En somme, les textes bibliques qui parlent expressis verbis de "yôm Yahvé" ne sont donc pas très nombreux : on en compte seulement seize, dont treize sont dans le corpus des Douze Prophètes (Am 5,18 [2x].20; So 1,7.14 [2x]; Jl 1,15; 2,1.11; 3,4; 4,14; Ab 15 et Mal 3,23) et trois seulement chez les grands prophètes (Is 13,6.9 et Ez 13,5) bien que le volume respectif de ces derniers est de loin plus étendu que celui des Douze réunis. Retenons donc ceci : le thème du Jour de Yahvé est typiquement prophétique ; ou mieux encore, il se trouve majoritairement dans le livre des Douze Prophètes, et là Sophonie et Joël ont visiblement une place importante.
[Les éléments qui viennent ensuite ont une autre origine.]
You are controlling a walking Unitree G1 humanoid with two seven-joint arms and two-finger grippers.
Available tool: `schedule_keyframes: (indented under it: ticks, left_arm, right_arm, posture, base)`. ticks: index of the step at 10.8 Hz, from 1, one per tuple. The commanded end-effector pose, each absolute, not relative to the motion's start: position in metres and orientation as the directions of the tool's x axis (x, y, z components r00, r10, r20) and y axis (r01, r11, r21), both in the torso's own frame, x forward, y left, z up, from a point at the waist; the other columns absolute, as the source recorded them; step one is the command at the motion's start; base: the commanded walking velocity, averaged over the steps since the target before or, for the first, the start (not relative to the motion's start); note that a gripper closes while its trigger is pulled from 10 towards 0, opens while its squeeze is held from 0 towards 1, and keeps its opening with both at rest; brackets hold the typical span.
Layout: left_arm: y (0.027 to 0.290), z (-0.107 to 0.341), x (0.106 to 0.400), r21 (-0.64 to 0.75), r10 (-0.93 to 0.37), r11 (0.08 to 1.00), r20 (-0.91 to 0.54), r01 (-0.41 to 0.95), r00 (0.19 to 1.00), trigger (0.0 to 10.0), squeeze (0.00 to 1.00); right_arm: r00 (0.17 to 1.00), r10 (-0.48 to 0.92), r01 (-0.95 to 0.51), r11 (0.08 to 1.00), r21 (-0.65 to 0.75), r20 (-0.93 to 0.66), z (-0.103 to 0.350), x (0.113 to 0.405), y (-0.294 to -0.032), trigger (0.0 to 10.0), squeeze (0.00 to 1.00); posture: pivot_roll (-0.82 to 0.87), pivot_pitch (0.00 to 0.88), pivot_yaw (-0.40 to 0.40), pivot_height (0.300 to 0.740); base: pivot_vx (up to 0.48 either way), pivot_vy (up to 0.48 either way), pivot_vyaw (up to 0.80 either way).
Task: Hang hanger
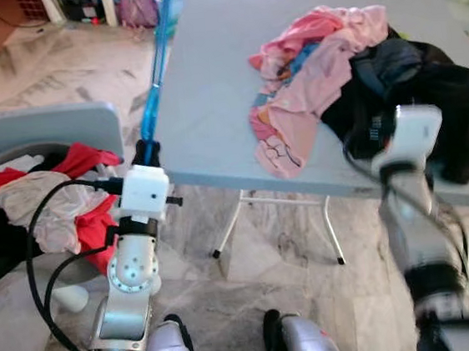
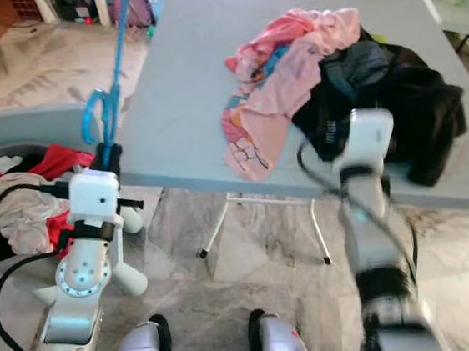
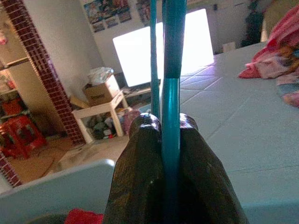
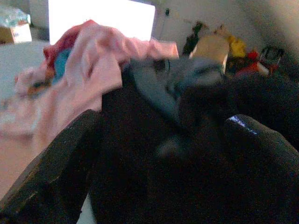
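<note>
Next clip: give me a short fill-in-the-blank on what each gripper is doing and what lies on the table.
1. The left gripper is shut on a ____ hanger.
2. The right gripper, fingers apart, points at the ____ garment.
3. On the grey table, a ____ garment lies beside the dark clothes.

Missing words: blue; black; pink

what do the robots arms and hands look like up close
Both arms are silver metal with white box-shaped wrist modules. The left arm has a rounded, dotted joint and looping black cables. The left hand and right hand each have two thick, glossy black fingers.
</note>
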State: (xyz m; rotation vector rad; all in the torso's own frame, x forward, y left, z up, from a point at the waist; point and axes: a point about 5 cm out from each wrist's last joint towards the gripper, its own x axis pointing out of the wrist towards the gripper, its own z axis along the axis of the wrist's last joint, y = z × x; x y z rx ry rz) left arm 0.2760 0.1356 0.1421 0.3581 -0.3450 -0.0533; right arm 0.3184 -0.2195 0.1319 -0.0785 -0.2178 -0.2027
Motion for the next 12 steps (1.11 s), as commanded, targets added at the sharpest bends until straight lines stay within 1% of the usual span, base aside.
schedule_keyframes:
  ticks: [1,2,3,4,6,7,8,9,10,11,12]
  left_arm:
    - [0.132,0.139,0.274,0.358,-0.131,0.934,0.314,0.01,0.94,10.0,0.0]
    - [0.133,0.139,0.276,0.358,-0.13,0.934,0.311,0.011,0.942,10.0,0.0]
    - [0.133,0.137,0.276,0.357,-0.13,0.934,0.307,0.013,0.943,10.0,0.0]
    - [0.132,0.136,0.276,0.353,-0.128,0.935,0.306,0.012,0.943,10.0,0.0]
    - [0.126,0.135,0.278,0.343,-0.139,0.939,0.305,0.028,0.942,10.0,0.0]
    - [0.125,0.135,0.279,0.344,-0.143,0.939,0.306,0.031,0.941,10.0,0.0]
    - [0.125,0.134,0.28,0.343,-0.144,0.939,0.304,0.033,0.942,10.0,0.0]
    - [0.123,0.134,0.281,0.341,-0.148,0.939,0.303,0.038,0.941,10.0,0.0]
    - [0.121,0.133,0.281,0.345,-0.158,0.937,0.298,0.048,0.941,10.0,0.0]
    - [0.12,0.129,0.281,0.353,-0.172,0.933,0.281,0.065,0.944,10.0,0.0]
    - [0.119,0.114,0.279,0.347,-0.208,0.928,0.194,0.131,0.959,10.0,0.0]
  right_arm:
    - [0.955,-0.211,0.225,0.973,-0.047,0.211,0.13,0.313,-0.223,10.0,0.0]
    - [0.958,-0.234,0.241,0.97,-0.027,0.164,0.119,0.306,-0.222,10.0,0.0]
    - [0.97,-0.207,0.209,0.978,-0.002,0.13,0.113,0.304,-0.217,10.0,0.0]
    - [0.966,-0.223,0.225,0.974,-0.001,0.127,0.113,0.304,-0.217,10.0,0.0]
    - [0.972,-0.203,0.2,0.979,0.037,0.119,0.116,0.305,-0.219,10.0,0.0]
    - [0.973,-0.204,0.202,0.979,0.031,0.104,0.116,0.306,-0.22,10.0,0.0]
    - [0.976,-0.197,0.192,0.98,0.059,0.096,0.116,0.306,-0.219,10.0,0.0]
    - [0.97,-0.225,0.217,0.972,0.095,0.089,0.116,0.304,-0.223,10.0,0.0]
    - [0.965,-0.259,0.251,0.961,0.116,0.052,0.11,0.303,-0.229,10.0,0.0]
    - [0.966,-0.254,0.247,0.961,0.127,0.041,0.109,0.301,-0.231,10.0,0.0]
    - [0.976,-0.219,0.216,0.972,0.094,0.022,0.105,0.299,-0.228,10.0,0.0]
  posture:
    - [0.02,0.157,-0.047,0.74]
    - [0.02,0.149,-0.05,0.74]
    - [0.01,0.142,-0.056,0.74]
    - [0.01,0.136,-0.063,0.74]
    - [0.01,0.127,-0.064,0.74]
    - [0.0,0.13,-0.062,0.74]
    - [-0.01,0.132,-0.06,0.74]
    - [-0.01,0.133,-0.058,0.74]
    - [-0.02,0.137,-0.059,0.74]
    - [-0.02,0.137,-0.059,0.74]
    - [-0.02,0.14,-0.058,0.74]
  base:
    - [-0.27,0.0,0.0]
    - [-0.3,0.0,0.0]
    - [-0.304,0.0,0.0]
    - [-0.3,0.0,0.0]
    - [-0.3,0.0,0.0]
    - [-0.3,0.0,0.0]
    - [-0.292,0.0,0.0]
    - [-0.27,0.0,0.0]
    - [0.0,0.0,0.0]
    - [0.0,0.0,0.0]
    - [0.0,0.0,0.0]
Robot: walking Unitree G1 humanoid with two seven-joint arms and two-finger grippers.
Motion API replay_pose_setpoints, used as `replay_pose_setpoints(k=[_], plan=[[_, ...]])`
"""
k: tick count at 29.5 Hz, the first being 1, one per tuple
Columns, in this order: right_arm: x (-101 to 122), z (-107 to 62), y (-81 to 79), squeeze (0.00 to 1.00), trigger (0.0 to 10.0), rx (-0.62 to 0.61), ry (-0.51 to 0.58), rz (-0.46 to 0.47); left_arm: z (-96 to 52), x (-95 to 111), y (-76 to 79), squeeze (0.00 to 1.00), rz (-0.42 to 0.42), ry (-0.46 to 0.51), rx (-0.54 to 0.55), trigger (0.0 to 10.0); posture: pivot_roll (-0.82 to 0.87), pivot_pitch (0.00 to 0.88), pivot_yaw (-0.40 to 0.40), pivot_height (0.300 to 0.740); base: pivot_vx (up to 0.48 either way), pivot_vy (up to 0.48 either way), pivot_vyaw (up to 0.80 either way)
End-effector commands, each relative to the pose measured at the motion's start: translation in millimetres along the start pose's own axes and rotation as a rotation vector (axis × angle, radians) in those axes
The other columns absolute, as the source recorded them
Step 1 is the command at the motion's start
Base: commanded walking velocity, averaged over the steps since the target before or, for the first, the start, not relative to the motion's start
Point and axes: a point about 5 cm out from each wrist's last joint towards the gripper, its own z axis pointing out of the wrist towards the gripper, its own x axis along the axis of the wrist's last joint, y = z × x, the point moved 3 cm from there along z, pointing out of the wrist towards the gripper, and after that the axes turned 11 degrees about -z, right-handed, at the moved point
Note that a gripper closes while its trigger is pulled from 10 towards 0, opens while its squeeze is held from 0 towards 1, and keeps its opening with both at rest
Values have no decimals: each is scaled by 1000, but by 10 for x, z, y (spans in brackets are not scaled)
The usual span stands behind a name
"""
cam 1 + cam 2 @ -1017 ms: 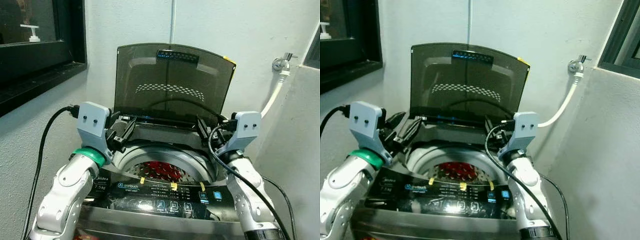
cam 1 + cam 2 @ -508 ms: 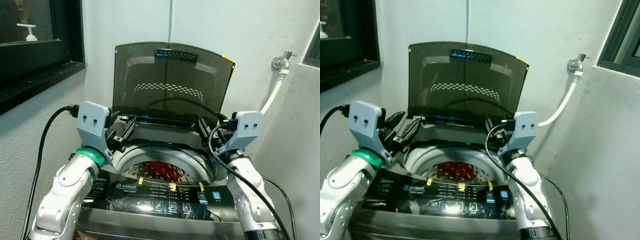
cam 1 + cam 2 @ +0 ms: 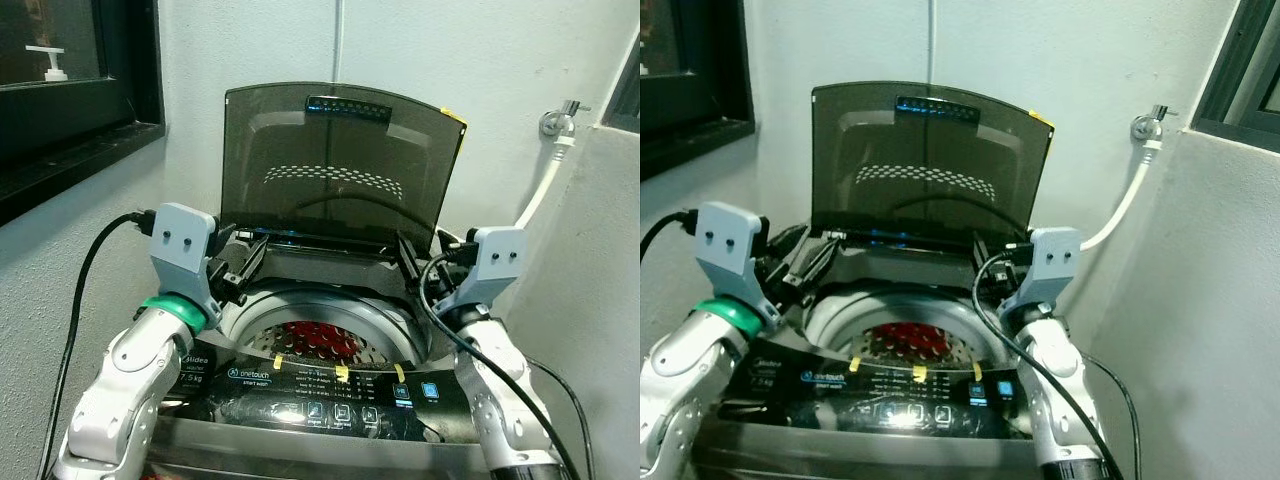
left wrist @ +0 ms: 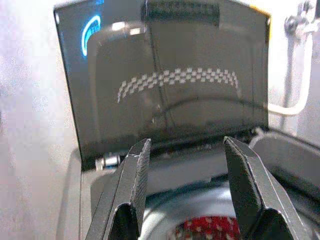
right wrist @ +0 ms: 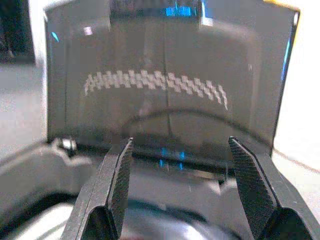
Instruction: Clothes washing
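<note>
Red clothes [image 3: 318, 338] sit down in the drum, below and between your left hand [image 3: 243, 268] and right hand [image 3: 408, 262], both spread, empty; lid [image 3: 340, 165] upright just ahead.

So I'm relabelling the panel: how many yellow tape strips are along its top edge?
3, in a row on the control panel just below the drum opening: left strip, middle strip, right strip. The arms could hide others.

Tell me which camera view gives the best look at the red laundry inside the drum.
The left eye view: the red laundry lies in plain sight down in the washer drum. The right eye view shows it similarly. The left wrist view catches a sliver; in the right wrist view I cannot make it out.
</note>
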Motion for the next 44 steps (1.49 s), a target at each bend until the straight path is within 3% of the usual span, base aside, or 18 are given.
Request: replay_pose_setpoints(k=[1,44], plan=[[-52,-34,13,0,10000,8,-25,-13,-32,-45,17,0,-13,-32,-20,10000,114,35,-36,740,0,0,0],[2,-68,9,0,10000,-22,0,-15,59,-52,82,0,-50,-20,-66,10000,21,30,17,740,0,0,0]])
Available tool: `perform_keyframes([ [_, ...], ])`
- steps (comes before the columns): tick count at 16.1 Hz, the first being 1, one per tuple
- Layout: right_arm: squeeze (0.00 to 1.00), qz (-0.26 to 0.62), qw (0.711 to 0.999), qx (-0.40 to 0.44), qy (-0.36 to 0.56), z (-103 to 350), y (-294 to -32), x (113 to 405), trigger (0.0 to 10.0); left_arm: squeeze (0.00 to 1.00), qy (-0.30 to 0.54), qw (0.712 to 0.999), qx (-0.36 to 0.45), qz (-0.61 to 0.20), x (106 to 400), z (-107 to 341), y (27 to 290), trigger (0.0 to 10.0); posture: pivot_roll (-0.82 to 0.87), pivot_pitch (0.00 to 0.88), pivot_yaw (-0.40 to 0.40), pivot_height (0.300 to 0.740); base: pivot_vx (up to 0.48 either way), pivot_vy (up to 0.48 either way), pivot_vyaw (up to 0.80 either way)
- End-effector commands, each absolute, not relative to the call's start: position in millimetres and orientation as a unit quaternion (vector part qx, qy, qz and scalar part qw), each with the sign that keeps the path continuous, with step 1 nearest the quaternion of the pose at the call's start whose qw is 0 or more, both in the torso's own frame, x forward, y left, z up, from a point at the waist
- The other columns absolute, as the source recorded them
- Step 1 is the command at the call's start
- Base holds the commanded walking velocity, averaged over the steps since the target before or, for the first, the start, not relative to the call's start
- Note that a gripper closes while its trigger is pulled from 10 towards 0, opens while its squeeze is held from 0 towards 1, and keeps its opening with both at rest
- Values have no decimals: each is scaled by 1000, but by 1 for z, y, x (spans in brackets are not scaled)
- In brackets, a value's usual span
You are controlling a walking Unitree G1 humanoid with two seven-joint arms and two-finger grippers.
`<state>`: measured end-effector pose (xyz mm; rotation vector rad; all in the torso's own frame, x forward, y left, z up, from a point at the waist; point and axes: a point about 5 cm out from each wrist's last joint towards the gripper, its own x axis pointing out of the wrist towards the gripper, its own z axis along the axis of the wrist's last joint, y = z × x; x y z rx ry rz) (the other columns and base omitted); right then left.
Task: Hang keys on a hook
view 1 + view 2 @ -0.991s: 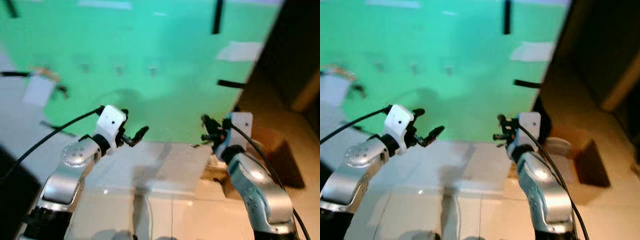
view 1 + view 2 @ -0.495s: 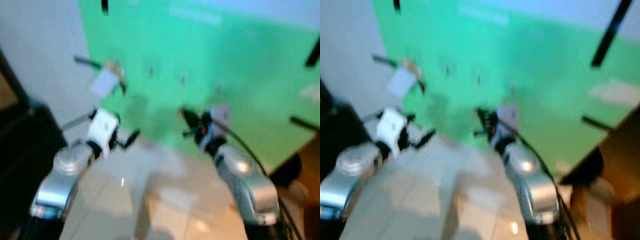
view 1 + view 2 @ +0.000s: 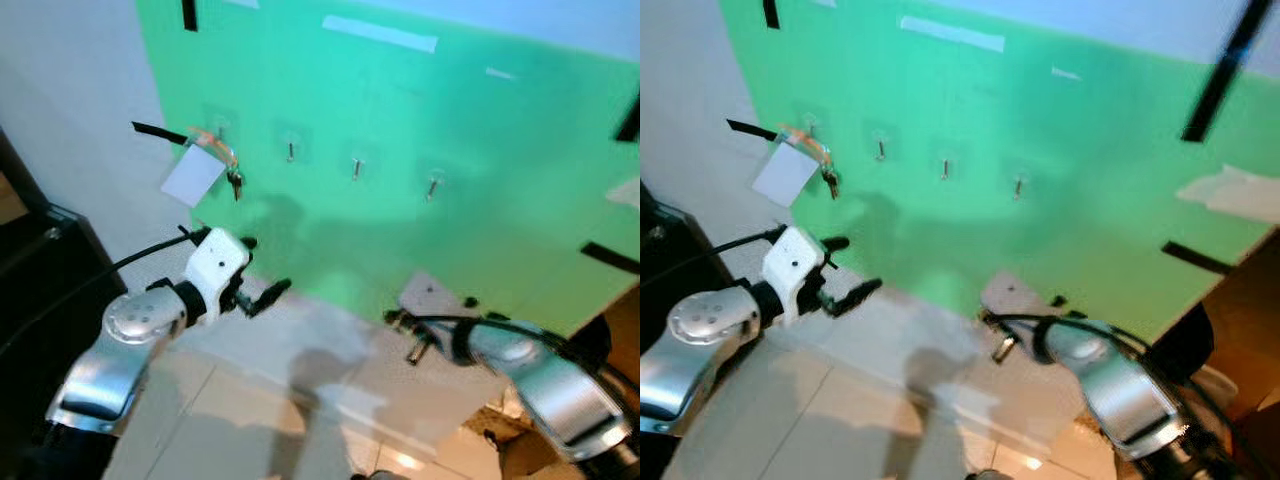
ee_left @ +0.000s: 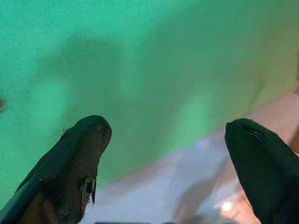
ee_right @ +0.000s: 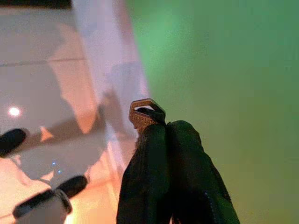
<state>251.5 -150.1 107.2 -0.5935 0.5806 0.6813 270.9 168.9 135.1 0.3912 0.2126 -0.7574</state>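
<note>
A green wall panel (image 3: 480, 150) carries a row of small hooks: the leftmost (image 3: 220, 128), two in the middle (image 3: 291, 151) (image 3: 355, 168) and the rightmost (image 3: 431, 186). A set of keys with a white tag (image 3: 193, 175) hangs from the leftmost hook. My right gripper (image 5: 166, 128) is shut on a brass key (image 5: 144, 114). In the left eye view that gripper (image 3: 393, 318) points left, low before the panel and below the rightmost hook. My left gripper (image 3: 262, 270) is open and holds nothing, below the hooks on the left; its fingers (image 4: 84, 140) stand wide apart.
Black tape strips (image 3: 160, 132) and white tape (image 3: 380, 33) are stuck on the panel. A dark cabinet (image 3: 35, 280) stands at the left. A pale ledge (image 3: 340, 350) runs along the wall's foot above a glossy tiled floor (image 3: 230, 420).
The camera has swung left and the blur has gone, so the hooks now show sharply. My right gripper has dropped lower and turned to point sideways. The left gripper stays open.
</note>
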Motion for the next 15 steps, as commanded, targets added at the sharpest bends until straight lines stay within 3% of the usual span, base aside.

Nous avons étudié la composition de la finale de Malachie. Après analyse, il s’avère que c’est le thème du Jour de Yahvé qui est le point focal de ce texte. Les autres thèmes sont annoncés en fonction de ce Jour : la Loi dont il faut se souvenir, l’envoi d’Élie le prophète, la mission de ce dernier et la menace d’anathème. Puisque ce thème du Jour de Yahvé est prophétique et qu’il est essentiellement présent dans le corpus des Douze que clôture la finale de Malachie, il est légitime de se demander si cette dernière conclut non seulement le livret de Malachie mais aussi les Douze.

Il nous reste donc à définir ce qu’il faut comprendre ou attendre du « Jour de Yahvé »  nous utilisons pour cela la tradition Juive et le Midrash, et cela fera l’objet du chapitre suivant.